Bortle, infatti, sostiene di aver visualizzato la debole coda della cometa grazie ad un binocolo. Tuttavia, almeno un osservatore ha riferito di aver visto Ison senza alcun ausilio di strumenti ottici. “Proprio questo particolare evento segnala il futuro di C/ISON, oggi esattamente a due settimane dal perielio, ed è difficile da prevedere quel che sarà nei prossimi giorni. Dovrebbe diventare evidente se questo evento è il risultato di un unico massiccio rilascio di nuove sostanze evaporabili, o del nucleo dopo essersi frantumato o, forse anche il risultato di un drammatico incremento della luminosità complessiva della cometa".

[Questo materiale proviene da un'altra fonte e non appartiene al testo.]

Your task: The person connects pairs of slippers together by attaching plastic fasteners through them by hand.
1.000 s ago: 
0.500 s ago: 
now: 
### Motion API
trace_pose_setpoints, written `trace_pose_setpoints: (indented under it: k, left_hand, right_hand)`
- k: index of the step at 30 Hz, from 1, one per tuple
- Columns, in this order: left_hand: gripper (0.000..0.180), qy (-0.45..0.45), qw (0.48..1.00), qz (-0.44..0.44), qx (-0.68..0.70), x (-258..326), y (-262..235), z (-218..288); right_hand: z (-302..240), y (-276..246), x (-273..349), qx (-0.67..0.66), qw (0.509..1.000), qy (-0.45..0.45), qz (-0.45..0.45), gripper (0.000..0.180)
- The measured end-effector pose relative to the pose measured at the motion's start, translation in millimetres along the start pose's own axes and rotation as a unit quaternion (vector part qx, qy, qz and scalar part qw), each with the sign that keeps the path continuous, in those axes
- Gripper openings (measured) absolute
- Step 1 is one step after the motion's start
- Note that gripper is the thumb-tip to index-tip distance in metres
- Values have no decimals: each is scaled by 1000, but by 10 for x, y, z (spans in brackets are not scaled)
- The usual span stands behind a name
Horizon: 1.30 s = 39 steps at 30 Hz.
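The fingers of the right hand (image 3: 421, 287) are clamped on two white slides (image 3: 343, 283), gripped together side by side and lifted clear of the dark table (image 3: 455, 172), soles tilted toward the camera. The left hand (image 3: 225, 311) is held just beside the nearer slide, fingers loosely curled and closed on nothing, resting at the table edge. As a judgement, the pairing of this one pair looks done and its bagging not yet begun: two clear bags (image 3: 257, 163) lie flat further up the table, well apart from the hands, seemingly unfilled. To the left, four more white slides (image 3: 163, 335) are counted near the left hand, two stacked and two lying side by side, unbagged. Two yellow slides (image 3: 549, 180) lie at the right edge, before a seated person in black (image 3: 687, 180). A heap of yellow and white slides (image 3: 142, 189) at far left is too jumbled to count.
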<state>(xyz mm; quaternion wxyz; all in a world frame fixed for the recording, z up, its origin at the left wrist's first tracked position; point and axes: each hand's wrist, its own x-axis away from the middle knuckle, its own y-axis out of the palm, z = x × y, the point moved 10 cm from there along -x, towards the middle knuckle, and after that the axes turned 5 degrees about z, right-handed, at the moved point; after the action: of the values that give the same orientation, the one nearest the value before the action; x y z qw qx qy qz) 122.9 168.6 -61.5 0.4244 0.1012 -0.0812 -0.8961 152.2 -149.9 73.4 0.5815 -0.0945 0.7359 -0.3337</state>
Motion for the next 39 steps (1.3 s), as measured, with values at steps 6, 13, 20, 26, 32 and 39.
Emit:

Dopo il grande entusiasmo iniziale, che per Natale la annunciava grande quanto la Luna, le attese sulla cometa Ison si sono decisamente ridimensionate dall’agosto scorso. ”Ma adesso qualcosa e’ successo”, rileva Masi: il telescopio Trappist (TRAnsiting Planets and PlanetesImals Small Telescop), che si trova sulle Ande cilene ha osservato un aumento incredibile della produzione di gas. ”Questo ha subito generato un grande ottimismo”. L’ipotesi piu’ accreditata per spiegare il fenomeno, spiega l’astrofisico, e’ che la cometa avrebbe rivolto verso il Sole solo un emisfero, mentre l’altro non e’ mai stato toccato dal calore. L’esposizione alla luce e al calore della zona sempre rimasta in ombra avrebbe adesso generato la produzione di gas. ‘Di conseguenza e’ avvenuto un repentino aumento della luminosita’, dalla magnitudine 7 a 4. ”Vale a dire – osserva – che e’ diventata visibile a occhio nudo come lo e’ la costellazione di Andromeda”. Lo scenario e’ quindi completamente nuovo: ”adesso Ison comincia fare sul serio. Ci tiene sulle spine – dice Masi – in attesa del suo appuntamento con il Sole”. Il passaggio ravvicinato e’ previsto per il 28 novembre e fino a quel momento e’ impossibile fare previsioni. Solo quando la cometa riemergera’ da questo giro di boa cosmico, all’inizio di dicembre, si sapra’ se Ison e’ davvero la spettacolare cometa di Natale che tutti aspettavano.
"Ison, sebbene non maestosa come la Luna piena, era uno spettacolo impressionante", ci fa sapere Dennis Wilde, un appassionato osservatore del cielo e delle sue meraviglie. "La coda era compatta con un nucleo apparente molto luminoso e verde. Era molto sottile e brillante e si allargava leggermente mentre si estendeva per quasi 3,5 gradi".